This week I am trying out more recipes from The Vegan Table. The Vegan Table is a great recipe book for people who are transitioning to a vegan diet. It is also a great place to find recipes for entertaining or when you are craving "comfort foods", but don't want all the extra fat that normally comes with them.
I have made more elaborate versions of vegan lasagna but I wanted to try this one because it doesn't require chopping a massive quantity of veggies. It's almost a dump and bake kind of recipe! It took less than 10 minutes to assemble after the noodles were boiled. Then it's 45 minutes in the oven. Pair it with a big green salad and you have more than enough food to serve 8-10 people. You can also make this into a "Stuffed Shells" recipe!
Here's the Tofu Ricotta. So simple to make. I ALWAYS use SproutTofu by WildWood. It has a creamy, mild flavor that works really well as a ricotta substitute. You can also blend in cashew nuts for more flavor, though it adds extra fat. I noticed recently that Nasoya has come out with a Sprouted Tofu, but I haven't tried it yet.

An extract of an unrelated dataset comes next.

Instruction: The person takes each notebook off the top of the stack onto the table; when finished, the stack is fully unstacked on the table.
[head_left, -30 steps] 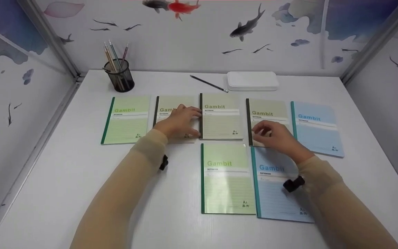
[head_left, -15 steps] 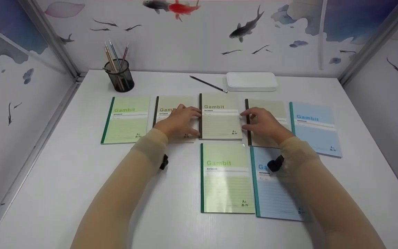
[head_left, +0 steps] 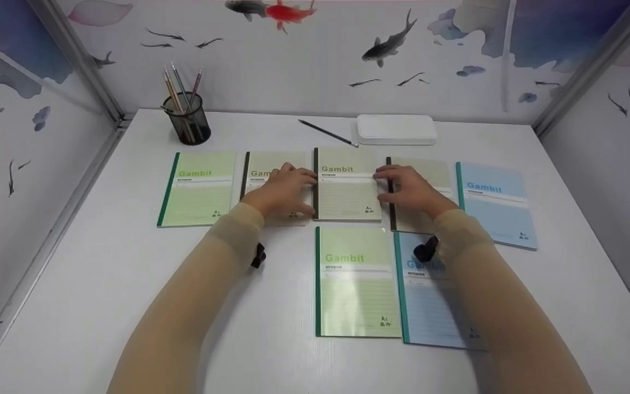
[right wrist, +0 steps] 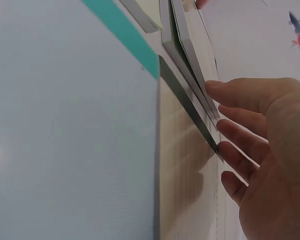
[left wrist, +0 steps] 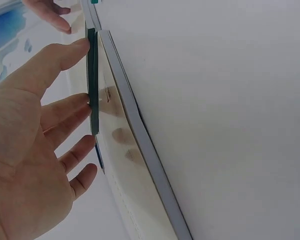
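Note:
A beige notebook (head_left: 348, 194) with a dark spine lies at the middle of the back row. My left hand (head_left: 279, 191) touches its spine with thumb and fingertips, reaching over another beige notebook (head_left: 263, 158). At the opposite edge, the thumb and fingertips of my right hand (head_left: 410, 189) touch the page side, above a third beige notebook (head_left: 435, 169). In the right wrist view, the page edges (right wrist: 195, 65) show at least two notebooks stacked here. Both hands have their fingers spread, slightly bent.
A green notebook (head_left: 200, 202) and a blue notebook (head_left: 498, 213) end the row. Nearer lie another green notebook (head_left: 356, 295) and a blue notebook (head_left: 435, 306), partly under my right arm. Behind are a mesh pen cup (head_left: 186, 120), a pencil (head_left: 326, 132) and a white case (head_left: 397, 130).
My right hand has moved left from over the right beige notebook to the right edge of the middle one. My left hand has stayed at the spine.

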Available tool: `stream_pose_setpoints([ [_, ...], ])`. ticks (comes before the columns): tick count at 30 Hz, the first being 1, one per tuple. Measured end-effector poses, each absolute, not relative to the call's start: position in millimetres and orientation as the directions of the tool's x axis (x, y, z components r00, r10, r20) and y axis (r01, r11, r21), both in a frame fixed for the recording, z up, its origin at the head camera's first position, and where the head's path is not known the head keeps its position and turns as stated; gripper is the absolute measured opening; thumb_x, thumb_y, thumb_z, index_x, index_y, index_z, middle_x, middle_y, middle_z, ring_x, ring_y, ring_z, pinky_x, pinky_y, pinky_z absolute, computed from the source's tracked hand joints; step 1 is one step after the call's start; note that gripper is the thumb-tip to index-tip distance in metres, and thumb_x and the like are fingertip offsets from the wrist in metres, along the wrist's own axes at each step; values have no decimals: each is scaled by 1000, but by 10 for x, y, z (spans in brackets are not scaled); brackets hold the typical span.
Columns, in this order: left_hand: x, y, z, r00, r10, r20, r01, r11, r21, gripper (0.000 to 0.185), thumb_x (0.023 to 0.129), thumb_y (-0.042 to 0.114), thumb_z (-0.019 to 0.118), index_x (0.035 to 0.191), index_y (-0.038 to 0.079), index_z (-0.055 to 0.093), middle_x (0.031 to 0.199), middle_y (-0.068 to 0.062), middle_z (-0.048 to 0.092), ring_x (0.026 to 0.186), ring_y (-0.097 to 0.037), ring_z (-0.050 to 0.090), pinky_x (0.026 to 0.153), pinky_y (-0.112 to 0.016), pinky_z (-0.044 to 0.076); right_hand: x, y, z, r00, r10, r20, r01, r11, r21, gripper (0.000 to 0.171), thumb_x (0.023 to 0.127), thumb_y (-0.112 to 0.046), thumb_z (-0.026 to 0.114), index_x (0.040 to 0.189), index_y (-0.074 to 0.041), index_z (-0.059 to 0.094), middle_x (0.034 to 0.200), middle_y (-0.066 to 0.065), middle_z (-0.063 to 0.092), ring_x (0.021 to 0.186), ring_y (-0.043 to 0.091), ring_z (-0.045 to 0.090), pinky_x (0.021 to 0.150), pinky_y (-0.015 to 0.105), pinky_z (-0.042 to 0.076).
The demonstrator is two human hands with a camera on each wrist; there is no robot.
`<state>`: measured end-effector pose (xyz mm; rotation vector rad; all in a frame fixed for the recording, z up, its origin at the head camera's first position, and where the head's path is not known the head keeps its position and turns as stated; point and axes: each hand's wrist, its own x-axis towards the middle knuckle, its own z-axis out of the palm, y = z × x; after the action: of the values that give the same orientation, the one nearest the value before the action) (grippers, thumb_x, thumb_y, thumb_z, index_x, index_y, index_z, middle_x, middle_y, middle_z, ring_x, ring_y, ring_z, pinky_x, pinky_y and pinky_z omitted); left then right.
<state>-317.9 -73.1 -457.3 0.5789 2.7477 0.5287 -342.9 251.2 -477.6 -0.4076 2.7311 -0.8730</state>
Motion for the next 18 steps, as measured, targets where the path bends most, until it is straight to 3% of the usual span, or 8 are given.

I used Daiya Vegan Cheese shreds on top. When I entertain, I like to use cheese substitutes so that friends and family can see how easy it is to substitute. Daiya and Follow Your Heart make some of the best cheese substitutes.
Here it is on the plate!
And here is the recipe straight from the book!
8 to 10
1/2 to 1 pound (225 to 455 g) lasagna noodles
2 packages (10 ounces, or 280 g, each) frozen, chopped spinach, thawed and drained
1 package (16 ounces, or 455 g) firm tofu (not silken)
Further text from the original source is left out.